### To do
Examine the records and identify each line that includes the string "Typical". Copy those lines.

(Items from a dataset)
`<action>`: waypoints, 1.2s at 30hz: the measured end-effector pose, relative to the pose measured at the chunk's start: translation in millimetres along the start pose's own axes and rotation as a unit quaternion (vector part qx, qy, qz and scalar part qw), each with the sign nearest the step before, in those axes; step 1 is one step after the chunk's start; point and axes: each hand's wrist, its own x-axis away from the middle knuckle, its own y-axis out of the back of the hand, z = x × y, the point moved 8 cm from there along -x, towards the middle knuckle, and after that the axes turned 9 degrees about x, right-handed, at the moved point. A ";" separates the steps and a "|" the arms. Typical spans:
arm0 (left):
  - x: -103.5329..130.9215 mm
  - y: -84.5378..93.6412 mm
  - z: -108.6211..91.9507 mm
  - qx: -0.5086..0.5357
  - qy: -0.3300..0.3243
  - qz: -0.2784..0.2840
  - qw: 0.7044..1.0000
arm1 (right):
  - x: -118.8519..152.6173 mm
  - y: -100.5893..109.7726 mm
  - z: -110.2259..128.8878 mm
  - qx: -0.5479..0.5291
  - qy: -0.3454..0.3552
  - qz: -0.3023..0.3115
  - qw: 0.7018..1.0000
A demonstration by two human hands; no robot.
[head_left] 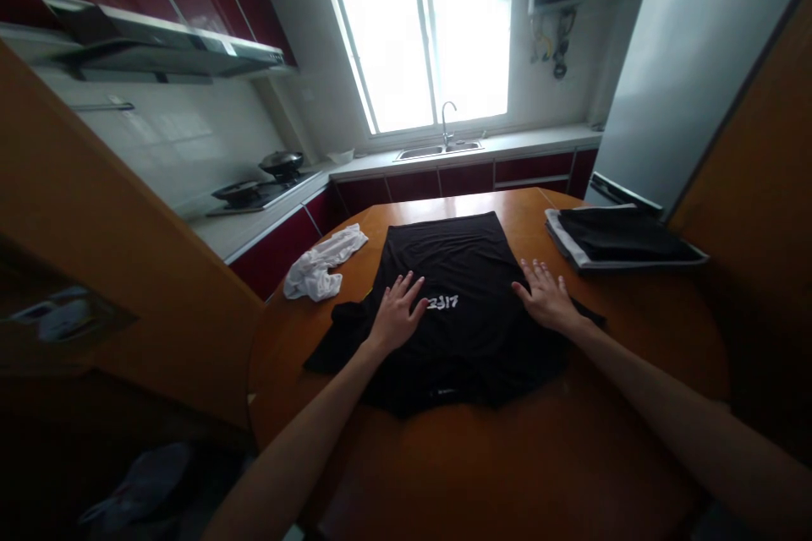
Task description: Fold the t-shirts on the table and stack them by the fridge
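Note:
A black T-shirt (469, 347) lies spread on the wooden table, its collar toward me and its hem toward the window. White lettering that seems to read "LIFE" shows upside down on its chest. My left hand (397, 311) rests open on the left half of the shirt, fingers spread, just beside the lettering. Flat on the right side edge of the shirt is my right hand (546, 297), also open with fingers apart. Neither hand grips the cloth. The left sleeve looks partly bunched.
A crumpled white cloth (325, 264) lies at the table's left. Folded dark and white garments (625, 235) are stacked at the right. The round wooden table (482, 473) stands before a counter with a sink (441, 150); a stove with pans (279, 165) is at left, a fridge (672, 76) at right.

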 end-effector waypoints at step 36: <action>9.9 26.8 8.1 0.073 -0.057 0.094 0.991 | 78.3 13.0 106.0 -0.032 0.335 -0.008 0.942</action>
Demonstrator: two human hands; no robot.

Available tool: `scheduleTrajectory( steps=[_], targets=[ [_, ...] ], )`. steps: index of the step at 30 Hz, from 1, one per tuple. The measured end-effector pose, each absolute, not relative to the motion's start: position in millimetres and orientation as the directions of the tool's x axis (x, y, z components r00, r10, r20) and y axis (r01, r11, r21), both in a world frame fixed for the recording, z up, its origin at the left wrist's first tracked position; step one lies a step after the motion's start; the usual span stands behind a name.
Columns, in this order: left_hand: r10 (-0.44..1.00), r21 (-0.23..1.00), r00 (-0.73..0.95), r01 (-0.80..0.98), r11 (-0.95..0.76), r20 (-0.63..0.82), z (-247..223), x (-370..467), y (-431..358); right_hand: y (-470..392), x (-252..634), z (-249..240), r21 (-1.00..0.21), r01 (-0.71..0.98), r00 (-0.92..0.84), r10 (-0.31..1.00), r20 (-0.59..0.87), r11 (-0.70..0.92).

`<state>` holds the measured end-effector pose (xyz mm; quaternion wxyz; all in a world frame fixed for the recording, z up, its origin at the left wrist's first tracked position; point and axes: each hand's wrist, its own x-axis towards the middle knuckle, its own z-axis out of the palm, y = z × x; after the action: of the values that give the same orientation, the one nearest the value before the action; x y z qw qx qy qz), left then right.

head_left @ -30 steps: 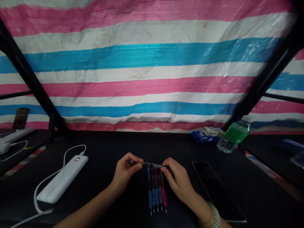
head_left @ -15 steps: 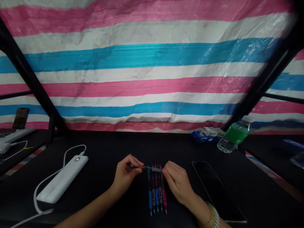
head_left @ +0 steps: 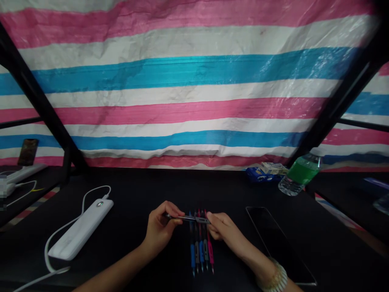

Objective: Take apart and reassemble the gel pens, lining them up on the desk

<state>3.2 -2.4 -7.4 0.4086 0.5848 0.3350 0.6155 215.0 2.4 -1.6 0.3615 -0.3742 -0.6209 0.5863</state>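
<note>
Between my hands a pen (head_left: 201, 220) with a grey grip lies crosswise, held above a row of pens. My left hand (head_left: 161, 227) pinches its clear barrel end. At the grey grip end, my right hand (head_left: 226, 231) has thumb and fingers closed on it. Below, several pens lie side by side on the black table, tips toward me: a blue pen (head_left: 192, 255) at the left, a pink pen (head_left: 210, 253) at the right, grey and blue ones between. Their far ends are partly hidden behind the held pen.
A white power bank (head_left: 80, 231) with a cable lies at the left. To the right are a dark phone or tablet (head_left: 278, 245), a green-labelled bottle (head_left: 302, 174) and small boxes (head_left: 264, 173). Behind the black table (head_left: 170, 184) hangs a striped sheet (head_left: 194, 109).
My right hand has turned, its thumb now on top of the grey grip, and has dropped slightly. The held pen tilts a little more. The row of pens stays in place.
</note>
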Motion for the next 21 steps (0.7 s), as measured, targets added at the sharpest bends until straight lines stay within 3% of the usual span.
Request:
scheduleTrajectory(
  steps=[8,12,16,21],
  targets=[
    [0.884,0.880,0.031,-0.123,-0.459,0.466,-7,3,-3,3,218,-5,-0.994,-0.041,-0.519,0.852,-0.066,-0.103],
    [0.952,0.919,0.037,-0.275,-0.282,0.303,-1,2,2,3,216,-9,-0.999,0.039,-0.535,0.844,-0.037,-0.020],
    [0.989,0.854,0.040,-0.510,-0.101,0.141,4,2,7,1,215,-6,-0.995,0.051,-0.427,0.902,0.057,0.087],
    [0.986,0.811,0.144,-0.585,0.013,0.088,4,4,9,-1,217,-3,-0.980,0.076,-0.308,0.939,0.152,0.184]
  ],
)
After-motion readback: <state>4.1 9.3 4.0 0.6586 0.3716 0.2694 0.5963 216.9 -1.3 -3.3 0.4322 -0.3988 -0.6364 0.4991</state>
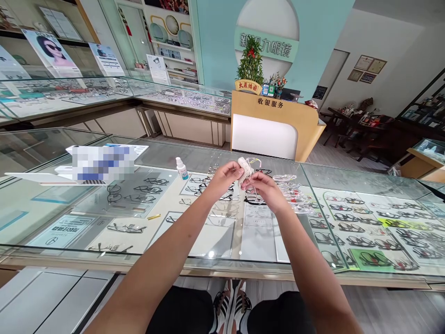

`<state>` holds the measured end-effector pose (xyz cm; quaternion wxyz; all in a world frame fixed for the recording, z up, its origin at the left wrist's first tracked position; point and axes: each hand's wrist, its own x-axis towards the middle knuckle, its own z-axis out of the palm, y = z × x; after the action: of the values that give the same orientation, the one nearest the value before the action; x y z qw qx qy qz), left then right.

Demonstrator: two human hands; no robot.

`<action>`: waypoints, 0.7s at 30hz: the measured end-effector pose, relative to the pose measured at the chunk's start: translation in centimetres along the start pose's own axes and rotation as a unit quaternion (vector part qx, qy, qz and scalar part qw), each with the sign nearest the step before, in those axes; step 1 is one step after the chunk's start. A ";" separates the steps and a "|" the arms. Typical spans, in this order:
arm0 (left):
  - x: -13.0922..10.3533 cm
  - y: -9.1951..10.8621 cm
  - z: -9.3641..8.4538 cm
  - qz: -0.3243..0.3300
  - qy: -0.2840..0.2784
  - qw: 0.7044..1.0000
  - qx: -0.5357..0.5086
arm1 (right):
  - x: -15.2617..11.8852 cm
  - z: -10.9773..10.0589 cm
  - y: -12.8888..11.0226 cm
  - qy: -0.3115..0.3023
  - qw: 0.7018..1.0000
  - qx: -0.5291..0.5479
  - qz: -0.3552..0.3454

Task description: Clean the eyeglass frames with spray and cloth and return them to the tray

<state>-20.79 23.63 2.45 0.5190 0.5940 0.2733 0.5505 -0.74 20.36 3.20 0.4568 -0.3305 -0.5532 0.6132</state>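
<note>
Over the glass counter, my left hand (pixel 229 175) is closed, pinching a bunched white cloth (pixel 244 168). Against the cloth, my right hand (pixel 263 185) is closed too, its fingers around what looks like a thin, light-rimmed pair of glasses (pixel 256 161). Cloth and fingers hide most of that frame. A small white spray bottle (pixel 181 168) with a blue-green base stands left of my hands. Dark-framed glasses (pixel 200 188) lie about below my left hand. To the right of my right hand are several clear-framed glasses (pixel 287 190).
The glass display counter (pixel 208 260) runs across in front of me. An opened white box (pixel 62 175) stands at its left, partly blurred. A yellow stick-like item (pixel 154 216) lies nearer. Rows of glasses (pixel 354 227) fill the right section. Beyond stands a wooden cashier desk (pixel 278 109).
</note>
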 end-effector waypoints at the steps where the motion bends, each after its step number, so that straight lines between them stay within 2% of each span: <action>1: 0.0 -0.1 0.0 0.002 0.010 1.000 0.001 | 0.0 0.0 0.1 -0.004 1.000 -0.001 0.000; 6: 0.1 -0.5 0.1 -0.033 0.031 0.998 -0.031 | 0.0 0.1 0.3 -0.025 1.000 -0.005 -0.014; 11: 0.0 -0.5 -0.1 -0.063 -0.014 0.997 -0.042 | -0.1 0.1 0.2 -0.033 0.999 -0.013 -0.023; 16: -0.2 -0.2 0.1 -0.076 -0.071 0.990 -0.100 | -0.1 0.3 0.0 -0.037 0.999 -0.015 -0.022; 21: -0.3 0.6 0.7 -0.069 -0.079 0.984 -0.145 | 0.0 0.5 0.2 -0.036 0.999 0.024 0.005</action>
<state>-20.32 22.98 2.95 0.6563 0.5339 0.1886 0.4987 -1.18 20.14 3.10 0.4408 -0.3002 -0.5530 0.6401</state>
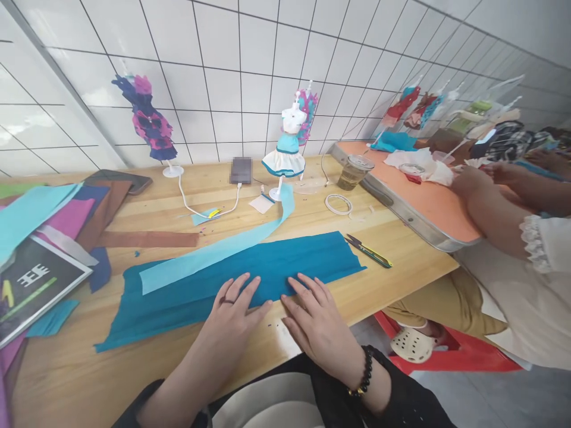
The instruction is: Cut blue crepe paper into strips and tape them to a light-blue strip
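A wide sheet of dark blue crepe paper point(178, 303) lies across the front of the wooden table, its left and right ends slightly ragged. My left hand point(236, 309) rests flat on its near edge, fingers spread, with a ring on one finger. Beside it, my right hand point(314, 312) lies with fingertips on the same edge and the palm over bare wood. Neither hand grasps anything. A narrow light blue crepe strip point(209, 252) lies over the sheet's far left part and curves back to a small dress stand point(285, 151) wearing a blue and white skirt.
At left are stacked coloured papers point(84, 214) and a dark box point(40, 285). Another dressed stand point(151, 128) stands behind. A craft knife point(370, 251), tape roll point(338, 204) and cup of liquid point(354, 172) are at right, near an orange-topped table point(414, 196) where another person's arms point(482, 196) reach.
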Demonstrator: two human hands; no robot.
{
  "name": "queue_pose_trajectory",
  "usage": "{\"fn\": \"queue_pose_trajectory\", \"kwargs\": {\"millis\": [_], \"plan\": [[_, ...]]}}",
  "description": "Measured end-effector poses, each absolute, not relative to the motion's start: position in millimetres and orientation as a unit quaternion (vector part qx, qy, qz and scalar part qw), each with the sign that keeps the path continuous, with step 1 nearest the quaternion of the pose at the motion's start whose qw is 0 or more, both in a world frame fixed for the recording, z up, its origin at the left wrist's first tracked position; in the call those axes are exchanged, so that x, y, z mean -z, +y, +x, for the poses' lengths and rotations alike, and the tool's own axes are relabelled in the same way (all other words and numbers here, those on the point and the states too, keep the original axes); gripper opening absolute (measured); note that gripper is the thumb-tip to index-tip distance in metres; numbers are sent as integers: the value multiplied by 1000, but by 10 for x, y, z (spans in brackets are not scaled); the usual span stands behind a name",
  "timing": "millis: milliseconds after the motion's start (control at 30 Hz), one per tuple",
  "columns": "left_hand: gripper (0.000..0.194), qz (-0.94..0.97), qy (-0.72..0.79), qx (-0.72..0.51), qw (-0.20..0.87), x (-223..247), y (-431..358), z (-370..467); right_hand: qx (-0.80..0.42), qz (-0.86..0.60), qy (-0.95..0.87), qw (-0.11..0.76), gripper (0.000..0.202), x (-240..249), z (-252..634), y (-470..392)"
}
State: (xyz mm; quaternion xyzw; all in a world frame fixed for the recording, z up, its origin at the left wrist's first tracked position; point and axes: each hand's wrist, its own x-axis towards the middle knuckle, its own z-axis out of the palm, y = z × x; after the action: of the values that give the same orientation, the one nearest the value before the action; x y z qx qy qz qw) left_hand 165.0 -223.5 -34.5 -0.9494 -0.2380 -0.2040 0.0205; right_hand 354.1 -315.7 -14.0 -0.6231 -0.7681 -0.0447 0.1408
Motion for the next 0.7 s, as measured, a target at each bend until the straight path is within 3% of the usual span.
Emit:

### Problem solution
`<action>`: waypoints, 1.2s at 30hz: the measured end-effector pose, relative to the pose measured at the chunk's start: translation in millimetres along the start pose's own axes and rotation as a unit quaternion (vector part qx, qy, qz and scalar part qw), each with the sign nearest the step before, in those axes; step 1 is one step after the chunk's start; point and axes: each hand's wrist, its own x-axis away from the middle knuckle, its own y-axis out of the back of the hand, z = x × y, the point moved 8 cm from there along -x, towards the middle knuckle, and after that the axes turned 9 degrees about x, right-handed, at the moved point. A ";" separates the steps and a "|" the arms. Typical spans:
`<action>`: waypoints, 0.7s at 30hz: the measured end-effector pose, relative to the pose measured at the chunk's start: translation in centimetres along the start pose's own axes and rotation as a unit quaternion (vector part qx, qy, qz and scalar part qw), each with the sign nearest the step before, in those axes; step 1 is one step after the chunk's start. A ";" separates the steps and a "|" the arms. Typical spans, in this order:

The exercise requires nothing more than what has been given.